Local police to join strike action during Paris Olympics

The municipal police are set to go on a nationwide strike for a month from mid-July to mid-August

Local police officers are allowed to go on strike, unlike national police officers
Published Last updated

Police unions have declared a nationwide strike from July 14 to August 15, potentially disrupting the progress of the Olympic torch and the running of the Olympic Games themselves. 

Read also: Day by day: Where Olympic torch will pass in France on way to Paris

They are striking to seek a reevaluation of their professional status in the eyes of the government, which is unchanged since 1999, as well as denouncing the conditions of their retirement. 

“It is scandalous that some municipal police officers are retiring at the age of 64 with a pension below the poverty line,” the unions said in a signed declaration, who claim that the government is hearing but not listening to them. 

The Paris mairie is struggling to recruit police officers for the Olympics, now relying on 2,000 officers rather than the 5,000 originally promised by mayor of Paris, Anne Hidalgo. 

45,000 police officers and gendarmes will be deployed on July 26 for the opening ceremony. 

Read more: UPDATED: Strikes in France in June 2024 and how you may be impacted

It is unclear what the repercussions of this strike will be.
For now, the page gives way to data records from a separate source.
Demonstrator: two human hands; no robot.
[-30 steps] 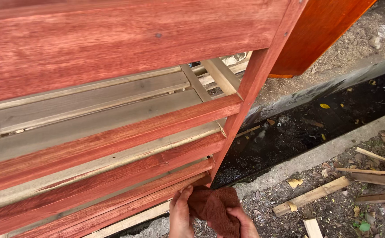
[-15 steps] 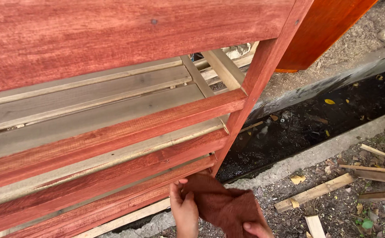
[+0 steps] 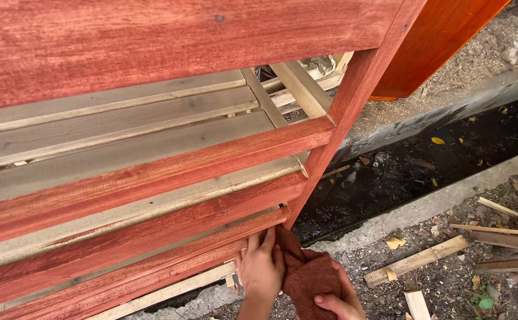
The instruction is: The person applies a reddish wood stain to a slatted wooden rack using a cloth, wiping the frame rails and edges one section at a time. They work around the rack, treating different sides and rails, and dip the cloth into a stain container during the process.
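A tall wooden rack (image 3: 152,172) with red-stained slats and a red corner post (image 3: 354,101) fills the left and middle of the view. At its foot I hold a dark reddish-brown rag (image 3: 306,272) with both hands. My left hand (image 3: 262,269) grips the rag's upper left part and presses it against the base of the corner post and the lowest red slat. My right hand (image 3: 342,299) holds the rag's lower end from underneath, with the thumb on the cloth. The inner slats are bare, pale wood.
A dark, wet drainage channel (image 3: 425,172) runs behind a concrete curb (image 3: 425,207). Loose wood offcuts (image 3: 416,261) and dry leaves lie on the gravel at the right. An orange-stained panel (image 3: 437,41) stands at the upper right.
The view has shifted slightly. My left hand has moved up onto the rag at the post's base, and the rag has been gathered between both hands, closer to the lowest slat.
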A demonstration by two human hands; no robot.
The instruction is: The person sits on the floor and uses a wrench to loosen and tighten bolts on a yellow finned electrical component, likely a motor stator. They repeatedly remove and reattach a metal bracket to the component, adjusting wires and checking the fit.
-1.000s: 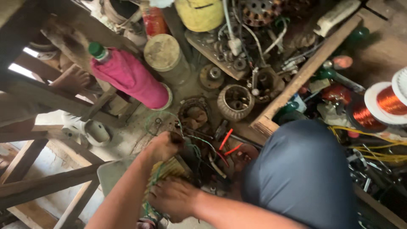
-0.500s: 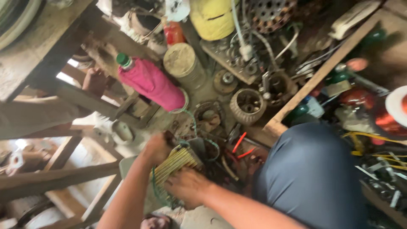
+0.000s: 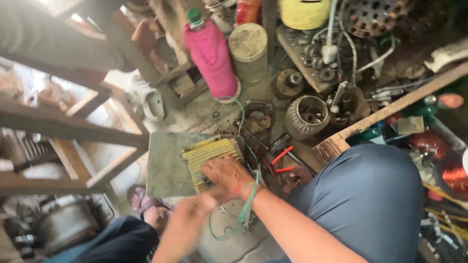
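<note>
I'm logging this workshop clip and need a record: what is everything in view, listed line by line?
Ribbed block: one, yellow, on the grey slab, under the right hand.
Slab: one, grey, on the floor at centre.
Bottle: one, pink with green cap, upper centre.
Dusty can: one, tan, right of the bottle.
Finned metal housing: one, grey, right of centre.
Pliers: one, red handles, beside the knee.
Wire: one, green, running past the right wrist.
Copper coil: one, reddish, right edge.
Right hand: on the block.
Left hand: blurred, just below it.
</note>
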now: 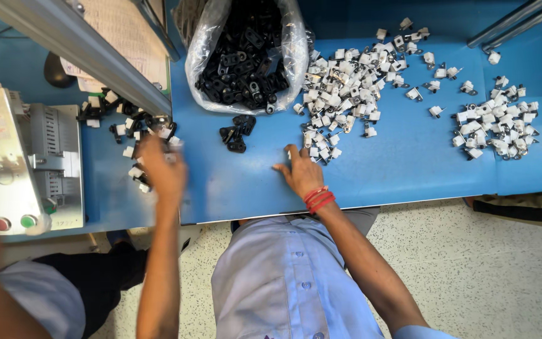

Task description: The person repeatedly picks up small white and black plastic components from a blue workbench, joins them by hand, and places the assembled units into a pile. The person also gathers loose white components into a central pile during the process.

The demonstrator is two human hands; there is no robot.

Active national police officers are not allowed to go on strike but there is no legislation surrounding the right to strike of local police officers. 

More industries may also go on strike during the Olympics, such as the binmen of Paris, hotel workers and security guards, to protest the reform of unemployment benefits. 

Workers in these industries “cannot be blamed” for going on strike, said the secretary-general of the Confédération générale du travail (General Confederation of Labour) Sophie Binet.